Return only the lines from the top of the material through the line marked by "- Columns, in", unaltered.

[[ Recorded information open ]]

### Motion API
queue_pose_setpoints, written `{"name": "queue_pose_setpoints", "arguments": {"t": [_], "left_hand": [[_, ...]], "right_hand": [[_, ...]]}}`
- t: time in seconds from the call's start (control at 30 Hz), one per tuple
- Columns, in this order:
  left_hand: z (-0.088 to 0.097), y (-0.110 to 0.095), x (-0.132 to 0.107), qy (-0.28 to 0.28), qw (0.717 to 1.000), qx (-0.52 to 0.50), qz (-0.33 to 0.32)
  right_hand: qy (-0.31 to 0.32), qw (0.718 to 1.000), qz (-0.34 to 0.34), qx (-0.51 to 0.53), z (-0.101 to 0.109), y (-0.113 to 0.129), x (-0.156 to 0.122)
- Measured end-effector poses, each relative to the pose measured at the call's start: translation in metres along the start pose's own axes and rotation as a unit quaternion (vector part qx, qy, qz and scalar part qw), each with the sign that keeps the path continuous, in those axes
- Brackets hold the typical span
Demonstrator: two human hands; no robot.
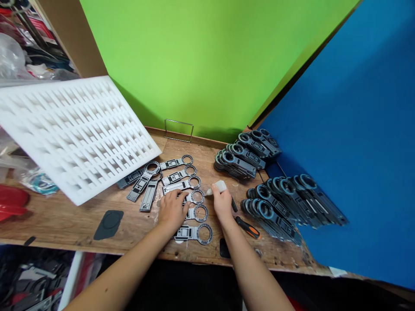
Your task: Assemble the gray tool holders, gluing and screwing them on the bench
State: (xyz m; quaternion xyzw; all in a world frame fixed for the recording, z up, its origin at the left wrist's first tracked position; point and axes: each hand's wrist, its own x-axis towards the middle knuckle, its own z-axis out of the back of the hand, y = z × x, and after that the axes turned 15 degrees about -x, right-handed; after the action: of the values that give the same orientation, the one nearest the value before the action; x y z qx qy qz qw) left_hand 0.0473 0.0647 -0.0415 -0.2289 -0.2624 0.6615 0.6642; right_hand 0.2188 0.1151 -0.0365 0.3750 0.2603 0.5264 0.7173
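Down the middle of the bench runs a column of flat grey parts, each with a ring at its right end. My left hand (171, 209) lies over one ringed part (197, 197), fingers spread and pressing on its body, which is partly hidden. My right hand (222, 205) is closed around a small white squeeze bottle (220, 186). The bottle's thin nozzle points left, at the edge of that same ring; whether it touches is too small to tell. More such parts (151, 189) lie loose and overlapping left of the column.
A white slotted foam tray (81, 129) leans at the left. Stacks of ringed parts (238, 162) stand at the back right, others (275, 203) nearer. An orange-and-black handled tool (248, 227) lies right of my right hand. A wire stand (179, 131) is by the green wall.
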Motion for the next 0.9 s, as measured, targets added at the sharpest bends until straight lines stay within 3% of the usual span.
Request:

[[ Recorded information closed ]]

Task result:
### Motion API
queue_pose_setpoints, written `{"name": "queue_pose_setpoints", "arguments": {"t": [_], "left_hand": [[_, ...]], "right_hand": [[_, ...]]}}`
- t: time in seconds from the call's start (control at 30 Hz), one per tuple
- Columns, in this order:

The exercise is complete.